On Christmas morning each family opens their own pressies at their house and then we all meet for the big one where presents are shared amongst the families.
So what could possibly go wrong ?
One year my Uncle had bought his new wife one of those ‘special’ gifts. You know the ones: battery powered. It was, I can only assume, supposed to be opened in the privacy of their own house. Due to a mixup it ended up at Grandma’s house under the tree.
All the families had arrived and all the grand kids were huddled around – it was their job to hand out the pressies when Grandma handed them over.
My Uncle had done the thoughtful thing and installed the batteries already, as good husbands do. The only problem with that, was during the morning the box must have been bumped and a faint noise could just be heard from under the tree.

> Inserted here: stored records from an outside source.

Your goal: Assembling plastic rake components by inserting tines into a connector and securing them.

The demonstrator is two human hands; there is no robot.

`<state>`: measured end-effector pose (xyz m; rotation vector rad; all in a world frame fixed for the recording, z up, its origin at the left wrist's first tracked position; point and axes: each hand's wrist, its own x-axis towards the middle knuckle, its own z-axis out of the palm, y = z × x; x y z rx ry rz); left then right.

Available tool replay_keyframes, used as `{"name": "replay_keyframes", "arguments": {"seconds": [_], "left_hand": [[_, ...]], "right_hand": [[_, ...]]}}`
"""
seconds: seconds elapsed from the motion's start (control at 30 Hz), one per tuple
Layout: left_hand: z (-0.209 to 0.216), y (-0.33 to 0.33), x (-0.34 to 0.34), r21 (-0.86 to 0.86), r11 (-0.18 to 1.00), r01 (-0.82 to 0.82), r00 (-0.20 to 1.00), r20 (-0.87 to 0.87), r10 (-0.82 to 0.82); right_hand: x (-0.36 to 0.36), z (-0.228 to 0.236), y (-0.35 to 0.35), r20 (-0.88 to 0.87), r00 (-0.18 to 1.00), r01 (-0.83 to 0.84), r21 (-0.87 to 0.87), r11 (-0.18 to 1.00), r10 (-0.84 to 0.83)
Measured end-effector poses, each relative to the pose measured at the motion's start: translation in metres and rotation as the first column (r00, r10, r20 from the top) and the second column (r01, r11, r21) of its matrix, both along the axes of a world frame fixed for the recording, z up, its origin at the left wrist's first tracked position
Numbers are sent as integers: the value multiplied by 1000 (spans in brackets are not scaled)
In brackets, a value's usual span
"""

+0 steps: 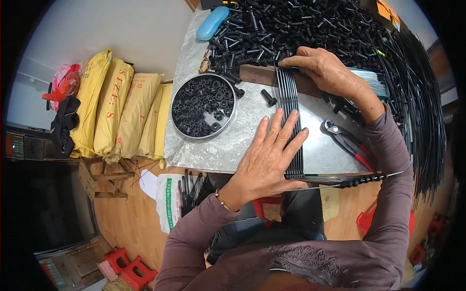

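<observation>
A row of thin black rods (290,99) lies side by side on the metal-topped table, pointing away from me. My left hand (264,162) rests flat over their near part, fingers spread. Along its thumb runs a thin metal needle (318,186) strung with black beads (361,181); I cannot tell whether the thumb presses it. At the far ends of the rods, my right hand (335,72) reaches out with its index finger stretched onto the tips. Its other fingers are partly hidden. A brown wooden bar (252,73) lies under the rods there. Left of them is a loose black bolt-shaped piece (268,97).
A round tub (204,137) of small black rings stands on the left. Red-handled pliers (344,138) lie at right. Behind is a heap of black bolt-shaped pieces (291,29) beside a blue case (212,23). Long black rods (427,121) hang over the right edge; yellow sacks (109,106) stand left.
</observation>
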<state>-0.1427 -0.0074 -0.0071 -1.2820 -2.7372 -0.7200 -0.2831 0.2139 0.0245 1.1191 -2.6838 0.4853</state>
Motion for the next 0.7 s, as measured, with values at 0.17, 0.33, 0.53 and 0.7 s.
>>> {"name": "replay_keyframes", "arguments": {"seconds": [0.17,0.33,0.53,0.7], "left_hand": [[1,-3,1,88,996,1,997,72,-8],[-2,-4,1,123,992,1,997,74,-10],[-3,-5,0,158,987,9,997,78,-21],[-4,-6,0,179,984,11,996,83,-26]], "right_hand": [[1,4,-2,43,999,-21,-12,1000,21],[-2,5,-3,49,998,-44,-13,999,45],[0,-2,-3,121,992,-20,-86,996,31],[-4,-16,-3,180,982,-11,-250,968,58]]}}
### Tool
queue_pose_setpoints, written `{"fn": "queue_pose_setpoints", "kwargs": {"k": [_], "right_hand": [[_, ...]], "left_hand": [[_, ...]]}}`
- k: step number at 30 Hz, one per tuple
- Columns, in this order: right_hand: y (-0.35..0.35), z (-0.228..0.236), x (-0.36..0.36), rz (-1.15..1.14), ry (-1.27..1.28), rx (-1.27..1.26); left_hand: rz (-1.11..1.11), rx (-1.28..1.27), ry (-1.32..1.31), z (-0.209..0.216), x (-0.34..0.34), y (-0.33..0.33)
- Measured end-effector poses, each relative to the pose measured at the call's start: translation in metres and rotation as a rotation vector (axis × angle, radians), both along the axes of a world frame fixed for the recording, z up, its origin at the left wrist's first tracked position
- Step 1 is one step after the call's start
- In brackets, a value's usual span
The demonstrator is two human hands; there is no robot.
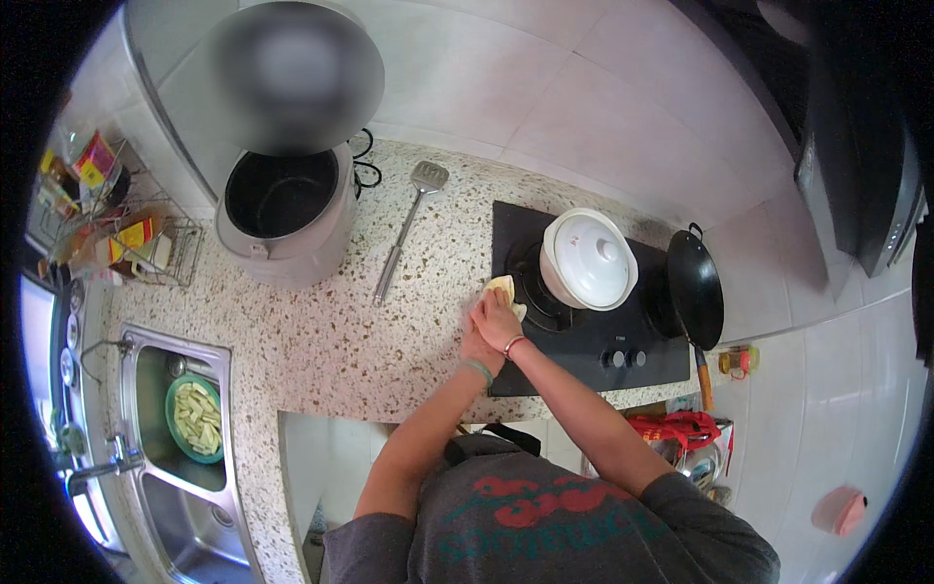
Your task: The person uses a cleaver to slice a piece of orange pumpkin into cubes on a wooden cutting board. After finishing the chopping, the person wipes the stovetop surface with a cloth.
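My two hands meet at the left edge of the black gas hob. A pale yellow cloth lies crumpled under them, partly over that edge. With fingers closed over the cloth, my right hand presses it down. Close against it, partly covered by the right hand, is my left hand; its fingers are hidden. On the hob stands a white lidded pot, just right of the cloth.
A slotted metal spatula lies on the speckled counter. Behind it stands an open rice cooker. A black wok leans at the hob's right. In the left sink sits a green bowl of cut pale pieces.
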State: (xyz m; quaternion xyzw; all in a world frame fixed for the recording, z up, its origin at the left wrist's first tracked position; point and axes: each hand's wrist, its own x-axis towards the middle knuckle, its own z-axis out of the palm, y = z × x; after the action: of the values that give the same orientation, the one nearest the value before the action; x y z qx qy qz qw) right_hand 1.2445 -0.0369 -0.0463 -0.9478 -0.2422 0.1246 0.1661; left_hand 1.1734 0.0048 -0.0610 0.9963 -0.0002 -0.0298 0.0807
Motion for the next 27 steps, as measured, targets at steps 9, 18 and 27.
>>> {"fn": "queue_pose_setpoints", "kwargs": {"k": [9,18,27], "right_hand": [[0.066,0.017,0.02,-0.222,0.172,-0.184],[0.104,0.007,0.057,-0.454,0.169,-0.16],[0.127,-0.004,0.109,-0.682,0.123,-0.195]], "left_hand": [[0.608,-3.216,0.055,-0.025,0.041,0.046],[0.557,-3.172,0.238,-0.042,0.079,0.08],[0.656,-3.007,0.409,-0.02,0.12,0.11]]}}
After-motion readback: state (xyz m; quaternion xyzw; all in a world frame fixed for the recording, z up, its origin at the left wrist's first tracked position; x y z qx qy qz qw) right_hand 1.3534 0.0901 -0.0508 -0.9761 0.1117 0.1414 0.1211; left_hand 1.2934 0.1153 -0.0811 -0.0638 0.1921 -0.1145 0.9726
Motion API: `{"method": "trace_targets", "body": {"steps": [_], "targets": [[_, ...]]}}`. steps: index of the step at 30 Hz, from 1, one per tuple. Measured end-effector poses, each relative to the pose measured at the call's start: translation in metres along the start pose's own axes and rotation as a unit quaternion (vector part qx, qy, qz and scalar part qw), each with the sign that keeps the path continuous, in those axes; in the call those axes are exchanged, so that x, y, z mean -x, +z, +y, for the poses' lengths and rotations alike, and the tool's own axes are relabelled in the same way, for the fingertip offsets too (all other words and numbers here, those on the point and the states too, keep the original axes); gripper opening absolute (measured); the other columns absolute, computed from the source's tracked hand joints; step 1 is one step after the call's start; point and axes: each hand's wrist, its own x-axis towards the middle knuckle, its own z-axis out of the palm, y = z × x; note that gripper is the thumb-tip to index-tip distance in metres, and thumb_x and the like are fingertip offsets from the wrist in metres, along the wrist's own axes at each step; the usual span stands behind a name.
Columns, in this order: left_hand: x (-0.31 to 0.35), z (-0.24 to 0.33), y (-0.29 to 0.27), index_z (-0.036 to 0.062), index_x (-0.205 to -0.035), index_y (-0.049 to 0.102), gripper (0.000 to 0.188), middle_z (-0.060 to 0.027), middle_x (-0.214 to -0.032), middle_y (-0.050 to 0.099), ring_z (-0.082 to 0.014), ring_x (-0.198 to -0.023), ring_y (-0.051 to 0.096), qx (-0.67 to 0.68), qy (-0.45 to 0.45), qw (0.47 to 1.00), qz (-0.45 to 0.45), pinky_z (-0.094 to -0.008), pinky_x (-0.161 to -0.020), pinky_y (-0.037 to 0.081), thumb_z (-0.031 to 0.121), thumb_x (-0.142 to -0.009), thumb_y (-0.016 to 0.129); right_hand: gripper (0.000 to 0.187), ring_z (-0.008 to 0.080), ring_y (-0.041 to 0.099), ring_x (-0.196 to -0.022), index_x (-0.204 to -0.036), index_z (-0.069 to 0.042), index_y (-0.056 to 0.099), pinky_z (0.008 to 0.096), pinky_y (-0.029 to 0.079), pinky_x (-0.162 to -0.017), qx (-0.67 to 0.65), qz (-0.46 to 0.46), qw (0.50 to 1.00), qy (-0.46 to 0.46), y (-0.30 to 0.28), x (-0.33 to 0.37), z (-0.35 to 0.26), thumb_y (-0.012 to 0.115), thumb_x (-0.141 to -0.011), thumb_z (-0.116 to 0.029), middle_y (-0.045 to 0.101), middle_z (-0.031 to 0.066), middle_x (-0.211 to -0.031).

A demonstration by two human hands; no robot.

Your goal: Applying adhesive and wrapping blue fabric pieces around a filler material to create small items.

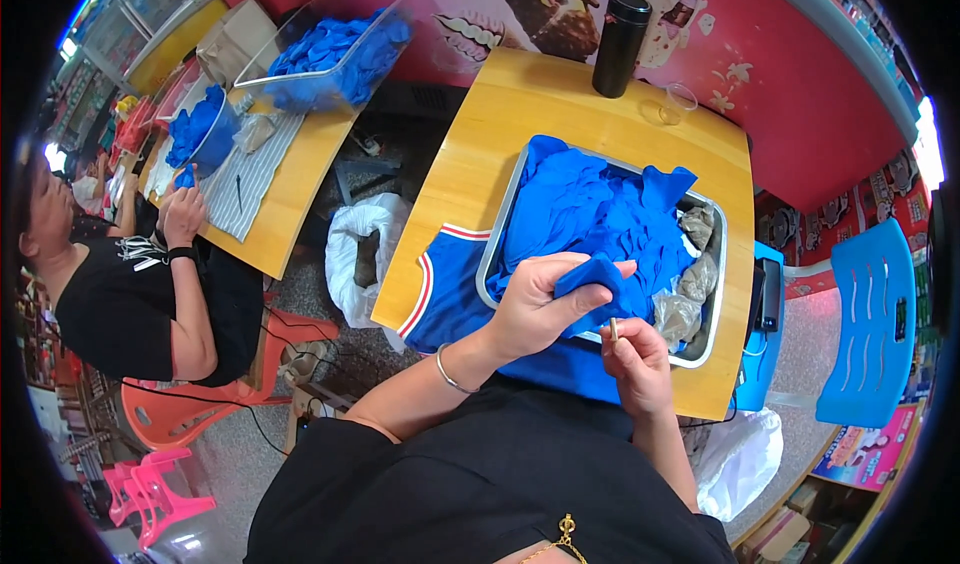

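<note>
While your left grip (540, 302) is clasping a blue cloth piece (592, 275) over the tray's (723, 264) near edge, your right grip (642, 359) is pinching a slim pale object (614, 328) beside it; the tray is resting by the counter's (470, 164) right edge.

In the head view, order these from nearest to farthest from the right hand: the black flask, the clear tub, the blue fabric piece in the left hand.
From the right hand:
1. Blue fabric piece: just ahead, gripped by the left hand.
2. Black flask: straight ahead, toward the far edge.
3. Clear tub: ahead and far left.
</note>
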Motion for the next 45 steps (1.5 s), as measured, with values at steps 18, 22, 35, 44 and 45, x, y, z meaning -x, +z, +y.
{"method": "trace_targets", "body": {"steps": [18,22,35,44,45], "targets": [[-0.001,-0.012,-0.016,-0.0018,-0.102,0.068,0.033,0.0001,-0.063,0.051,-0.0088,-0.059,0.039,-0.021,0.079,0.996,0.030,-0.0229,-0.055,0.032,0.028,-0.088,0.062,0.012,0.0072,0.048,-0.064,-0.097,0.001,0.062,0.0189,0.036,-0.057,0.138,0.033,0.989,-0.043,0.016,-0.001,-0.010,0.058,-0.087,-0.003,0.056,0.0016,-0.078],[0.000,-0.014,-0.010,-0.0025,-0.104,0.067,0.038,-0.0014,-0.070,0.057,-0.0089,-0.061,0.039,0.082,0.077,0.993,0.032,-0.0238,-0.055,0.033,0.031,-0.089,0.061,0.017,0.0052,0.043,-0.061,-0.100,0.001,0.062,0.0193,0.032,-0.053,-0.011,-0.019,1.000,0.023,0.012,0.004,0.000,0.059,-0.089,-0.012,0.054,-0.0004,-0.075],[-0.013,-0.007,-0.029,0.0020,-0.101,0.069,0.028,-0.0017,-0.083,0.053,-0.0103,-0.079,0.046,0.040,0.012,0.998,-0.048,-0.0218,-0.069,0.036,0.025,-0.086,0.065,0.012,0.0096,0.052,-0.069,-0.096,0.003,0.063,0.0210,0.039,-0.060,0.247,0.066,0.961,-0.110,-0.003,0.001,-0.008,0.058,-0.085,0.001,0.058,0.0052,-0.083],[-0.008,-0.012,-0.024,0.0014,-0.093,0.071,0.025,0.0011,-0.066,0.050,-0.0074,-0.063,0.039,-0.004,0.060,0.998,0.031,-0.0216,-0.056,0.030,0.024,-0.086,0.066,0.012,0.0084,0.052,-0.070,-0.096,0.002,0.064,0.0205,0.040,-0.061,0.209,0.058,0.972,-0.090,0.005,0.000,-0.010,0.059,-0.086,-0.002,0.060,0.0043,-0.083],[-0.007,-0.013,-0.022,0.0014,-0.093,0.071,0.025,0.0011,-0.066,0.050,-0.0074,-0.063,0.039,-0.003,0.060,0.998,0.031,-0.0216,-0.056,0.030,0.024,-0.086,0.066,0.012,0.0068,0.051,-0.068,-0.098,0.002,0.063,0.0194,0.039,-0.059,0.150,0.038,0.986,-0.055,0.003,0.002,-0.007,0.059,-0.087,-0.004,0.059,0.0033,-0.082]]}}
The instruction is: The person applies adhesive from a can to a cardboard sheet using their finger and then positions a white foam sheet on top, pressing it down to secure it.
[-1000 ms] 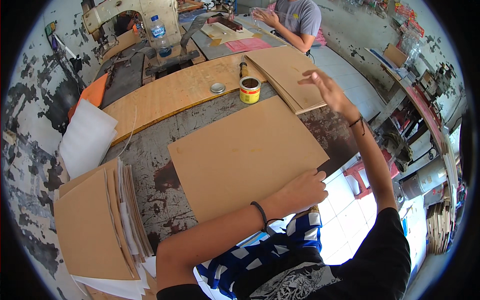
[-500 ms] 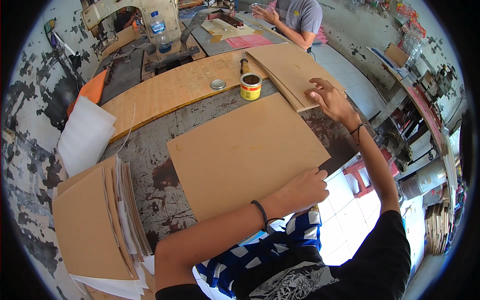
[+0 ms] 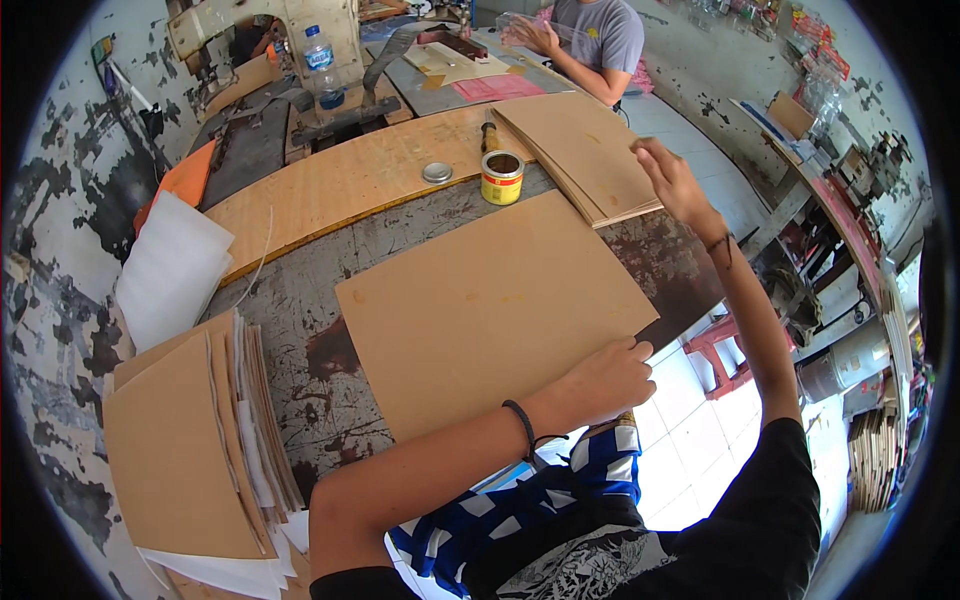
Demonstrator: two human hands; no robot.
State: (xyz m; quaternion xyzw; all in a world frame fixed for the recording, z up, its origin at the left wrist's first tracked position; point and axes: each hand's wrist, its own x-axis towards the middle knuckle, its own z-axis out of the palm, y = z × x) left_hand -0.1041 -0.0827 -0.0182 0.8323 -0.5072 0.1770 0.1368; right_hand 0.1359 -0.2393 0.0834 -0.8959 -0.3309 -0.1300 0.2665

True to form, it was the kids who heard it first and thought it must be one of the latest greatest toys for them. They started getting excited. No one else could hear it.. yet.
Grandma kept reaching in and picking up presents to hand out. There was a bit of movement from under the tree and the sound became loud enough for even my quite deaf Grandfather to hear.
The kids squealed in delight, the source of the noise started to dawn on some of the parents faces and they hastily tried to distract the kiddies. Grandma, however, was on a mission to find the present and hand it over to the kid who she assumed it was meant for.
For my Uncle, the penny finally dropped and blood drained from his face. A moment later it dawned on my Auntie! They raced over to the tree and almost dismantled it in their hectic search for the box. They came up triumphant and raced from the room with boos from the kids. Grandma just sat there perplexed.
It was a Christmas to remember. ”
A big thanks to everyone who took part in this! We hope you all enjoy a safe and special Christmas this year. Please don’t set yourself on fire.